*WORK TO COMPLETE*
An exact transcript of every entry is required, without any of the pictures.

***

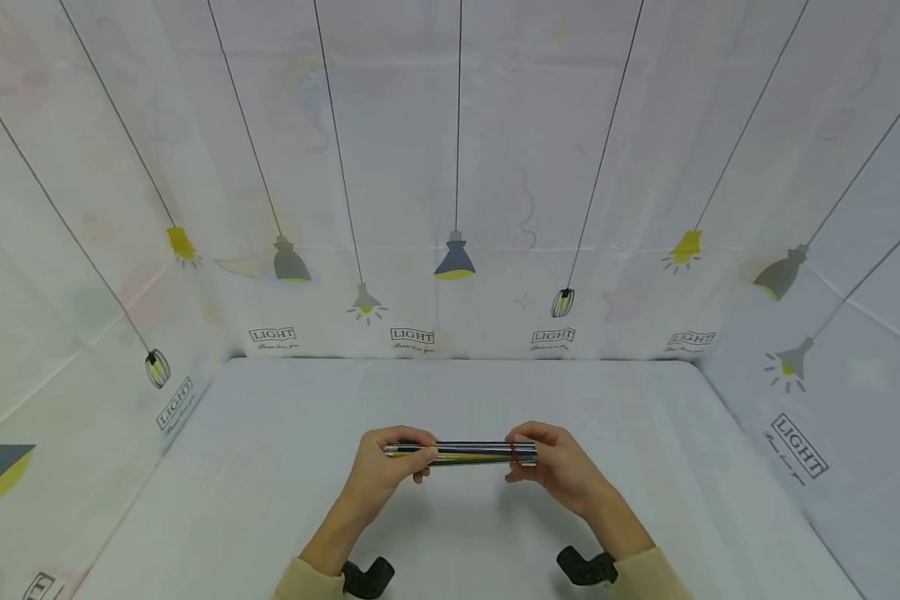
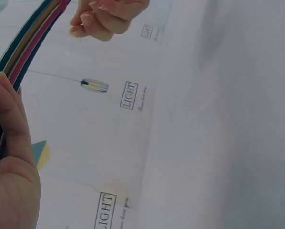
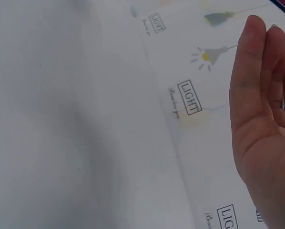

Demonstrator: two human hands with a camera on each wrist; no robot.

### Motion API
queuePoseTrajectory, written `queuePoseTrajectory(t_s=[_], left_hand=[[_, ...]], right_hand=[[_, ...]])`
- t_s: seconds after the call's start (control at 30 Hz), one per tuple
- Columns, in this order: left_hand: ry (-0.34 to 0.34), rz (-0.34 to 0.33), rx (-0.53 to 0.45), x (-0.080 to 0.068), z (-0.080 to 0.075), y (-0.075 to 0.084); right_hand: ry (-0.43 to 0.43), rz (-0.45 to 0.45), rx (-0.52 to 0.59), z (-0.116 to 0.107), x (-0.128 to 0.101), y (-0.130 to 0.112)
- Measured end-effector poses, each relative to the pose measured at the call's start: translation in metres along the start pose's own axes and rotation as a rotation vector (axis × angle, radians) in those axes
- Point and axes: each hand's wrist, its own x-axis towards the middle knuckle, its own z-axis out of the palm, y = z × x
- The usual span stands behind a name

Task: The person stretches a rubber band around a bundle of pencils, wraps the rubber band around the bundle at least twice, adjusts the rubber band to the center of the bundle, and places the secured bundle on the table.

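Several pencils (image 1: 468,450), striped dark and light with a yellow one among them, lie side by side in a level bundle above the table. My left hand (image 1: 382,462) grips the left end of the bundle, thumb in front. A thin red rubber band (image 1: 514,452) crosses the pencils near their right end. There my right hand (image 1: 558,467) has its curled fingers at the band, above and below the pencils; its exact hold is partly hidden. In the left wrist view the pencils (image 2: 30,40) rise from the left hand (image 2: 11,157) toward the right hand (image 2: 109,16).
Below the hands spreads a white table (image 1: 307,400). A pale backdrop (image 1: 390,167) with printed hanging lamps and LIGHT labels stands behind it and on both sides. Dark wrist mounts (image 1: 369,577) sit at both sleeves.
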Motion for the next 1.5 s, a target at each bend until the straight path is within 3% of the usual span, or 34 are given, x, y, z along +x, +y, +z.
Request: queuePoseTrajectory(t_s=[0.3, 0.5, 0.63, 0.8, 1.17, 1.5], left_hand=[[0.053, -0.064, 0.009, 0.001, -0.004, -0.003], [-0.050, -0.117, 0.055, 0.000, -0.008, -0.006], [-0.103, -0.095, 0.054, -0.001, -0.012, -0.008], [-0.112, -0.027, 0.042, -0.002, -0.012, -0.009], [-0.040, -0.020, -0.022, -0.004, -0.004, -0.009], [-0.053, 0.008, 0.019, -0.001, 0.005, -0.012]], right_hand=[[0.088, -0.082, -0.087, 0.003, -0.014, -0.012], [0.096, -0.099, -0.197, 0.008, -0.019, -0.012], [0.131, -0.118, -0.220, 0.010, -0.020, -0.010], [0.139, -0.170, -0.279, 0.011, -0.020, -0.007], [0.164, -0.235, -0.295, 0.021, -0.019, -0.005], [0.147, -0.265, -0.343, 0.034, -0.016, 0.000]])
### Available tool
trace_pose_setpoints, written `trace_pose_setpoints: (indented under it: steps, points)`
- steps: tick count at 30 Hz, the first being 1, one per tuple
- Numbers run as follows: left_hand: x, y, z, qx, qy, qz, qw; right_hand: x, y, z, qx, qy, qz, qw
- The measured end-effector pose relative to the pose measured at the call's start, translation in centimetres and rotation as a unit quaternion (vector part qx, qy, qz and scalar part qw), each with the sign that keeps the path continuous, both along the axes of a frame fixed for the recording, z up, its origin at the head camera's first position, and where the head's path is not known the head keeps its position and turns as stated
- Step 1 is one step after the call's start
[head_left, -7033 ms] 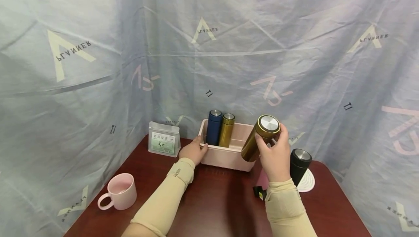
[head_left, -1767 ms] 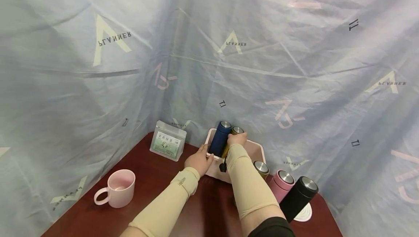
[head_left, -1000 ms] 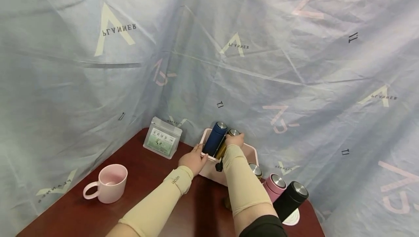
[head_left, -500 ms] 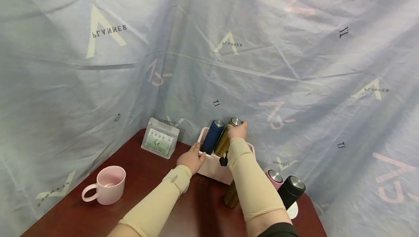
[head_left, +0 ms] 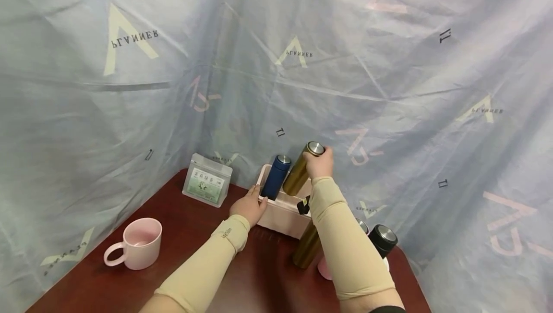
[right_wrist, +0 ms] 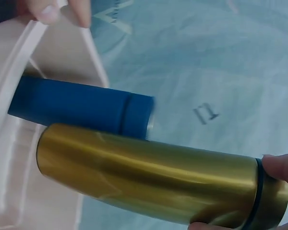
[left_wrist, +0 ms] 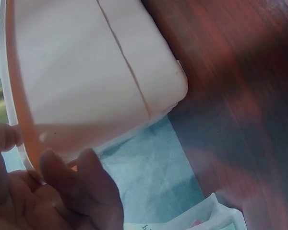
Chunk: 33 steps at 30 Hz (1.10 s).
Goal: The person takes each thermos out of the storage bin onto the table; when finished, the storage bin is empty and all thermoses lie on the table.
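Observation:
My right hand (head_left: 320, 163) grips a gold thermos flask (head_left: 295, 178) by its lid end, thumb and fingers round it. The flask tilts, its base over the pale pink bin (head_left: 276, 219); the right wrist view shows the gold body (right_wrist: 149, 177) in front of the blue flask (right_wrist: 81, 103). That blue flask (head_left: 275, 178) leans inside the bin's left end. At the bin's left front corner, my left hand (head_left: 249, 207) holds the rim; in the left wrist view its curled fingers (left_wrist: 98, 184) lie at the wall's edge.
A second gold flask (head_left: 306, 248) stands on the table before the bin, partly behind my right forearm. A pink flask (head_left: 324, 270) is mostly hidden there. Right of it are a black flask (head_left: 382, 238) and white coaster. A pink mug (head_left: 142, 246) and tea pouch (head_left: 206, 181) stand left.
My right hand has raised the gold flask from beside the blue one and shifted it right. Seven seconds ago it held another gold flask, now on the table. The left hand stays at the bin.

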State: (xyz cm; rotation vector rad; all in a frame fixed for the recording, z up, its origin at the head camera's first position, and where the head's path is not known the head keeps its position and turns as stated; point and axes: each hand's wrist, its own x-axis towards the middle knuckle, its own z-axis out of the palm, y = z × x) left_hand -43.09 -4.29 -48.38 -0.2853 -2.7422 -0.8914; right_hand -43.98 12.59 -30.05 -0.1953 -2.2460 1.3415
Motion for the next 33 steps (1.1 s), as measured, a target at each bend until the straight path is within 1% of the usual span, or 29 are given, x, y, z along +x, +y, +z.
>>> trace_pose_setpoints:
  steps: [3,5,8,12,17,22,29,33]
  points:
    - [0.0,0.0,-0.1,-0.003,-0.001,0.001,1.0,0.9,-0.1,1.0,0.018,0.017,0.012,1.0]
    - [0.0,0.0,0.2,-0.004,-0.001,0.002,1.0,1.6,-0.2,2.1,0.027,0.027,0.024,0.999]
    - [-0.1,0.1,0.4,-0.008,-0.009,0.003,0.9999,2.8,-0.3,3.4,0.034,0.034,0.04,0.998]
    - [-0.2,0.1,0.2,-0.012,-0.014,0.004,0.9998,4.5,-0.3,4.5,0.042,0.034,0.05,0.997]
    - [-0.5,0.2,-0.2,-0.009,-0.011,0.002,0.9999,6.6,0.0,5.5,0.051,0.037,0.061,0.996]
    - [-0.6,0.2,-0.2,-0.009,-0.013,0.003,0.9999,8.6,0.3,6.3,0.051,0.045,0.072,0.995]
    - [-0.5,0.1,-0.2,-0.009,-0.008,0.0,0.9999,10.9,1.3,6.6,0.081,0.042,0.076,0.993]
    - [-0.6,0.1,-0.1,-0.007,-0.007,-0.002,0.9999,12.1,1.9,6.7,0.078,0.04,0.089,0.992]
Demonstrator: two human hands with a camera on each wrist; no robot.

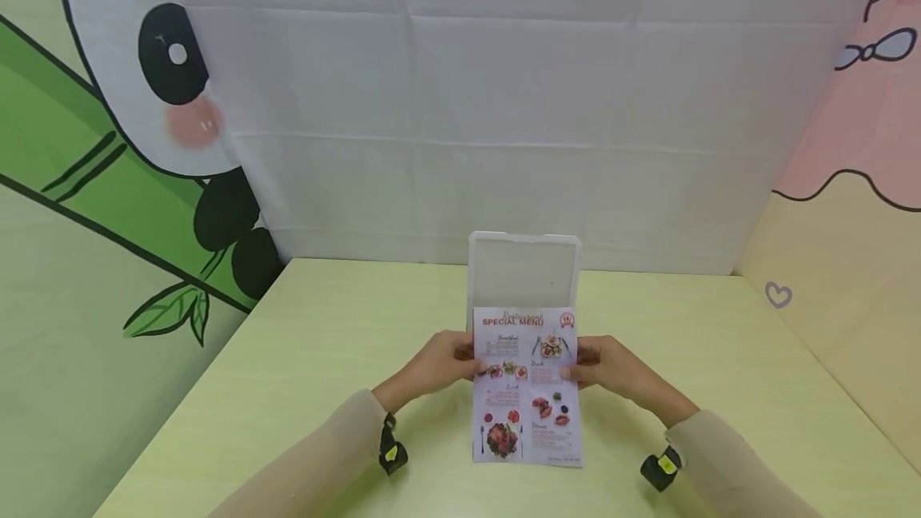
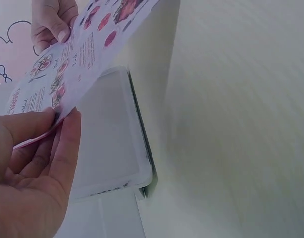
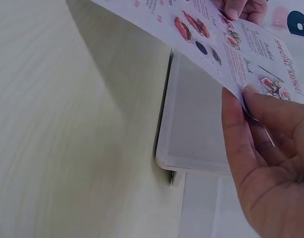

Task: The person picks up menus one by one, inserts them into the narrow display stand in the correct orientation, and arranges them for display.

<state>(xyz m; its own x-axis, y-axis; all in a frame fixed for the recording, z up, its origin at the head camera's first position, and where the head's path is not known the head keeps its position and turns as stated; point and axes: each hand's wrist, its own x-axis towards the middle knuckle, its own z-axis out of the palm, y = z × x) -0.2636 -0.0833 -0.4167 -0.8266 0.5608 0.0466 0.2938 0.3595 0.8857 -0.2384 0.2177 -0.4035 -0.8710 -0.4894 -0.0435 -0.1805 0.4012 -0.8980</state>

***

*EXPECTED OUTPUT*
Demonstrator: two human hands with a camera on each wrist; no robot.

### Motion API
queuePoseTrajectory, written `queuePoseTrajectory(t_s=[_], left_hand=[[_, ...]], right_hand=[[_, ...]])`
- t_s: seconds after the call's start (control at 30 Hz), one per tuple
- Columns, in this order: left_hand: ry (-0.34 to 0.34), rz (-0.34 to 0.33), rx (-0.53 to 0.45), x (-0.080 to 0.068), z (-0.080 to 0.075), y (-0.075 to 0.084); right_hand: ry (-0.43 to 0.43), rz (-0.45 to 0.45), rx (-0.52 to 0.59), z (-0.116 to 0.107), x (-0.128 to 0.101), y (-0.130 to 0.112)
- Measured end-effector poses, each relative to the pose measured at the call's start: translation in metres along the start pose's own axes and rotation as a rotation vector (axis × angle, radians) in those axes
- Point and axes: each hand's wrist, its own x-axis towards the middle knuckle, its own z-axis out of the palm, y = z × x
- The usual span stands behind a name

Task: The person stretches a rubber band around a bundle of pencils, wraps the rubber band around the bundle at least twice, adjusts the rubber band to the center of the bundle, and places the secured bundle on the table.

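Several pencils (image 1: 468,450), striped dark and light with a yellow one among them, lie side by side in a level bundle above the table. My left hand (image 1: 382,462) grips the left end of the bundle, thumb in front. A thin red rubber band (image 1: 514,452) crosses the pencils near their right end. There my right hand (image 1: 558,467) has its curled fingers at the band, above and below the pencils; its exact hold is partly hidden. In the left wrist view the pencils (image 2: 30,40) rise from the left hand (image 2: 11,157) toward the right hand (image 2: 109,16).
Below the hands spreads a white table (image 1: 307,400). A pale backdrop (image 1: 390,167) with printed hanging lamps and LIGHT labels stands behind it and on both sides. Dark wrist mounts (image 1: 369,577) sit at both sleeves.
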Motion for the next 1.5 s, a target at each bend until the straight path is within 3% of the usual span, or 34 are given, x, y, z along +x, +y, +z.
Request: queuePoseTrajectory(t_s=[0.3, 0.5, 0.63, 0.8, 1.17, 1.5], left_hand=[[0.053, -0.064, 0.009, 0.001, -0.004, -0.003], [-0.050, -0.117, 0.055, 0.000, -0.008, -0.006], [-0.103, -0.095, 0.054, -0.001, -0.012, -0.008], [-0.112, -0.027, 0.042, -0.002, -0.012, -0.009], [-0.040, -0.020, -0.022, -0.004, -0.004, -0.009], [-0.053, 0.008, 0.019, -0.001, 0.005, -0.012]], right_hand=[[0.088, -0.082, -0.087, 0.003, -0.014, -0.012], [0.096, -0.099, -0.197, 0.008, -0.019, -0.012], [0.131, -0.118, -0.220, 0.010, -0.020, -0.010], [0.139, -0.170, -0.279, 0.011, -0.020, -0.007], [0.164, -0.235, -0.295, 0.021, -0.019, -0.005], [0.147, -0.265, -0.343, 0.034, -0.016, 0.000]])
### Available tool
trace_pose_setpoints, written `trace_pose_setpoints: (indented under it: steps, points)`
- steps: tick count at 30 Hz, the first being 1, one per tuple
- Numbers run as follows: left_hand: x, y, z, qx, qy, qz, qw; right_hand: x, y, z, qx, qy, qz, qw
- The measured end-effector pose relative to the pose measured at the call's start, translation in centimetres and rotation as a unit quaternion (vector part qx, qy, qz and scalar part qw), each with the sign that keeps the path continuous, both along the axes of a frame fixed for the recording, z up, its origin at the head camera's first position, and where the head's path is not known the head keeps its position and turns as stated
- Step 1 is one step after the call's start
[head_left, -7033 ms] 
[head_left, -1767 ms] 
[head_left, -1000 ms] 
[head_left, -500 ms] 
[head_left, +0 ms] 
[right_wrist, +0 ms] 
[left_wrist, +0 ms] 
Chunk: 33 steps at 30 Hz (1.10 s).
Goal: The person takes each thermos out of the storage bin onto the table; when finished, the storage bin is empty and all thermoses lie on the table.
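Observation:
My right hand (head_left: 320, 163) grips a gold thermos flask (head_left: 295, 178) by its lid end, thumb and fingers round it. The flask tilts, its base over the pale pink bin (head_left: 276, 219); the right wrist view shows the gold body (right_wrist: 149, 177) in front of the blue flask (right_wrist: 81, 103). That blue flask (head_left: 275, 178) leans inside the bin's left end. At the bin's left front corner, my left hand (head_left: 249, 207) holds the rim; in the left wrist view its curled fingers (left_wrist: 98, 184) lie at the wall's edge.
A second gold flask (head_left: 306, 248) stands on the table before the bin, partly behind my right forearm. A pink flask (head_left: 324, 270) is mostly hidden there. Right of it are a black flask (head_left: 382, 238) and white coaster. A pink mug (head_left: 142, 246) and tea pouch (head_left: 206, 181) stand left.
My right hand has raised the gold flask from beside the blue one and shifted it right. Seven seconds ago it held another gold flask, now on the table. The left hand stays at the bin.
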
State: (xyz cm; rotation vector rad; all in a frame fixed for the recording, z up, its origin at the head camera's first position, and where the head's path is not known the head keeps its position and turns as stated; point and axes: each hand's wrist, its own x-axis towards the middle knuckle, its own z-axis out of the palm, y = z × x) left_hand -43.09 -4.29 -48.38 -0.2853 -2.7422 -0.8914; right_hand -43.98 12.59 -30.05 -0.1953 -2.2460 1.3415
Motion for the next 33 steps (1.1 s), as measured, a target at each bend until the straight path is within 1% of the usual span, or 29 are given, x, y, z along +x, +y, +z.
>>> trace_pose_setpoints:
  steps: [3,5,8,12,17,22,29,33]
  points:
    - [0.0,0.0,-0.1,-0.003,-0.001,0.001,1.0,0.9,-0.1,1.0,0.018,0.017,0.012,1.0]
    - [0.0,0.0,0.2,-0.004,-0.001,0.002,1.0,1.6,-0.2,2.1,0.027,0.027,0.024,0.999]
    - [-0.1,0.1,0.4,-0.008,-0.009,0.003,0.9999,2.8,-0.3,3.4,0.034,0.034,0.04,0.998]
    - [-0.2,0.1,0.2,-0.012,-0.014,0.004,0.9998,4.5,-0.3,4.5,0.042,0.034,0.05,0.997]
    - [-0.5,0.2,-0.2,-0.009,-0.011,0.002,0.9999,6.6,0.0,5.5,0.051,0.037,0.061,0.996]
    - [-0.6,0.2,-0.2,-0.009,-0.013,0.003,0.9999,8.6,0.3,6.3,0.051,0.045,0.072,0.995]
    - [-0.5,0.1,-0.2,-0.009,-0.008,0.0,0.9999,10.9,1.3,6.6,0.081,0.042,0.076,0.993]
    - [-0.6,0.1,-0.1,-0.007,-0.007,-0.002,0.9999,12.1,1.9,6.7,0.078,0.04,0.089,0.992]
Demonstrator: two human hands with a camera on each wrist; no robot.


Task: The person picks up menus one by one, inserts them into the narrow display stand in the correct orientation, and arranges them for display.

<state>(xyz m; its own x-axis, y-axis; all in a frame fixed for the recording, z up, its origin at the head camera's first position, and where the head's path is not known the head keeps its position and turns as stated; point and axes: each hand's wrist, its own x-axis towards the middle knuckle, its own z-axis out of the palm, y = z × x) -0.2636 -0.0833 -0.4167 -0.8266 0.5608 0.0466 0.2938 0.3595 0.8857 -0.2384 0.2177 -0.4035 -0.8710 -0.4894 -0.0435 -0.1805 0.4012 -0.8980</state>

The required output is complete.